- **Exercise aim**: A complete transcription of the material, exact in every line, is what is wanted.

- **Data**:
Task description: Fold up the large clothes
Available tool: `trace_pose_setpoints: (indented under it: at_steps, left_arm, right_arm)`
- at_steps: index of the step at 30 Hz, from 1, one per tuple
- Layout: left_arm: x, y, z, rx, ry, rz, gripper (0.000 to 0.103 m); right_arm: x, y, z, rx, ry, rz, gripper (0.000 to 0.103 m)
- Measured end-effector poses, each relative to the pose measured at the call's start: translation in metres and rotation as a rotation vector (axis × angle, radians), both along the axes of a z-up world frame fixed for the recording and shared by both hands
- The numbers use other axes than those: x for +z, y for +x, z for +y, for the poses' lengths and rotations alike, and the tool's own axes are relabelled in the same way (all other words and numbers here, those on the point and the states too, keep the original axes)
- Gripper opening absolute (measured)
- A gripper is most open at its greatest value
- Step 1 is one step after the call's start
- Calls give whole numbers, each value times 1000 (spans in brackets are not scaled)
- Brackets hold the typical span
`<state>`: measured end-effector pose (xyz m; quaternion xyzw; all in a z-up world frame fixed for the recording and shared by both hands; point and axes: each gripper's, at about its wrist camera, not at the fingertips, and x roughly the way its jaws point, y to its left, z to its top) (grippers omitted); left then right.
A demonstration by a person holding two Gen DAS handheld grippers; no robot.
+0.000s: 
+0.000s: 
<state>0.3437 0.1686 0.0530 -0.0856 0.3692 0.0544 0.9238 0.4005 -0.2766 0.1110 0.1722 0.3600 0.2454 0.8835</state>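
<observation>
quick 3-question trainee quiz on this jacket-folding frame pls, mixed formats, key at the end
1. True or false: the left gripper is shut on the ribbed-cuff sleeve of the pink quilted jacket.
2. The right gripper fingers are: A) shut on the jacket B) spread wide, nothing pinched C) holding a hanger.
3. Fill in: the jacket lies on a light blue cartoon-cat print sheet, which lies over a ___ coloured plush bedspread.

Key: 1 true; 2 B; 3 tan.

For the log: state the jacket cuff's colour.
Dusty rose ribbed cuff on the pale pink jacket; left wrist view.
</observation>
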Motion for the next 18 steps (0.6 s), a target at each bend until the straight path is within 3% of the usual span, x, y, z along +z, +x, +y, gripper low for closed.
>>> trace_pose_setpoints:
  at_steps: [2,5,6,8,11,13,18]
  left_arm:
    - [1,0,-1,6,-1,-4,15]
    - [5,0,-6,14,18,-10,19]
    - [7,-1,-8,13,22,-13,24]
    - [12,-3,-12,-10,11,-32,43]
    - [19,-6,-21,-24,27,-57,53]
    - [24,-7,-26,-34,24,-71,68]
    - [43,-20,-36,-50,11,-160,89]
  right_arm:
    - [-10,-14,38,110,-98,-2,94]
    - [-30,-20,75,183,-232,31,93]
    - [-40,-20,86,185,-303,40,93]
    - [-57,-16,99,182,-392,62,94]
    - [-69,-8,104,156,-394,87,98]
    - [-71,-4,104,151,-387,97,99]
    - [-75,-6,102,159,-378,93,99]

- **Solution to the problem**:
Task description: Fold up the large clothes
Available tool: `trace_pose_setpoints: (indented under it: at_steps, left_arm, right_arm)`
- at_steps: index of the step at 30 Hz, from 1, one per tuple
- Layout: left_arm: x, y, z, rx, ry, rz, gripper (0.000 to 0.103 m); right_arm: x, y, z, rx, ry, rz, gripper (0.000 to 0.103 m)
- Measured end-effector poses, each relative to the pose measured at the call's start: translation in metres and rotation as a rotation vector (axis × angle, radians), both along the axes of a z-up world frame fixed for the recording and shared by both hands
- The numbers use other axes than those: x for +z, y for +x, z for +y, for the poses' lengths and rotations alike, and the tool's own axes are relabelled in the same way (all other words and numbers here, those on the point and the states too, keep the original axes)
- Gripper opening absolute (measured)
- A gripper is most open at its greatest value
- Step 1 is one step after the call's start
- Calls give whole numbers, each value times 1000 (spans in brackets are not scaled)
- Brackets hold the typical span
`<state>`: measured end-effector pose (xyz m; quaternion xyzw; all in a z-up world frame fixed for the recording and shared by both hands; point and axes: each gripper's, at about its wrist camera, not at the fingertips, and x roughly the way its jaws point, y to its left, z to its top) (grippers omitted); left then right.
A demonstration by a person holding two Gen DAS handheld grippers; no robot.
+0.000s: 
+0.000s: 
<state>0.3437 0.1686 0.0530 -0.0856 0.3692 0.0544 0.9238 0.4005 -0.2766 0.1110 0.1722 0.3600 0.2454 0.8835</state>
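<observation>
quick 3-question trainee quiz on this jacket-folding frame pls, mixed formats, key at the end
1. True or false: the left gripper is shut on the ribbed-cuff sleeve of the pink quilted jacket.
2. The right gripper fingers are: A) shut on the jacket B) spread wide, nothing pinched C) holding a hanger.
3. Fill in: the jacket lies on a light blue cartoon-cat print sheet, which lies over a ___ coloured plush bedspread.

Key: 1 true; 2 B; 3 tan.

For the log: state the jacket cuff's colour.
Dusty rose ribbed cuff on the pale pink jacket; left wrist view.
</observation>
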Motion for the next 18 steps (0.6 s), a target at each bend until the straight path is within 3% of the usual span, x, y, z along +z, +x, +y, gripper low for closed.
>>> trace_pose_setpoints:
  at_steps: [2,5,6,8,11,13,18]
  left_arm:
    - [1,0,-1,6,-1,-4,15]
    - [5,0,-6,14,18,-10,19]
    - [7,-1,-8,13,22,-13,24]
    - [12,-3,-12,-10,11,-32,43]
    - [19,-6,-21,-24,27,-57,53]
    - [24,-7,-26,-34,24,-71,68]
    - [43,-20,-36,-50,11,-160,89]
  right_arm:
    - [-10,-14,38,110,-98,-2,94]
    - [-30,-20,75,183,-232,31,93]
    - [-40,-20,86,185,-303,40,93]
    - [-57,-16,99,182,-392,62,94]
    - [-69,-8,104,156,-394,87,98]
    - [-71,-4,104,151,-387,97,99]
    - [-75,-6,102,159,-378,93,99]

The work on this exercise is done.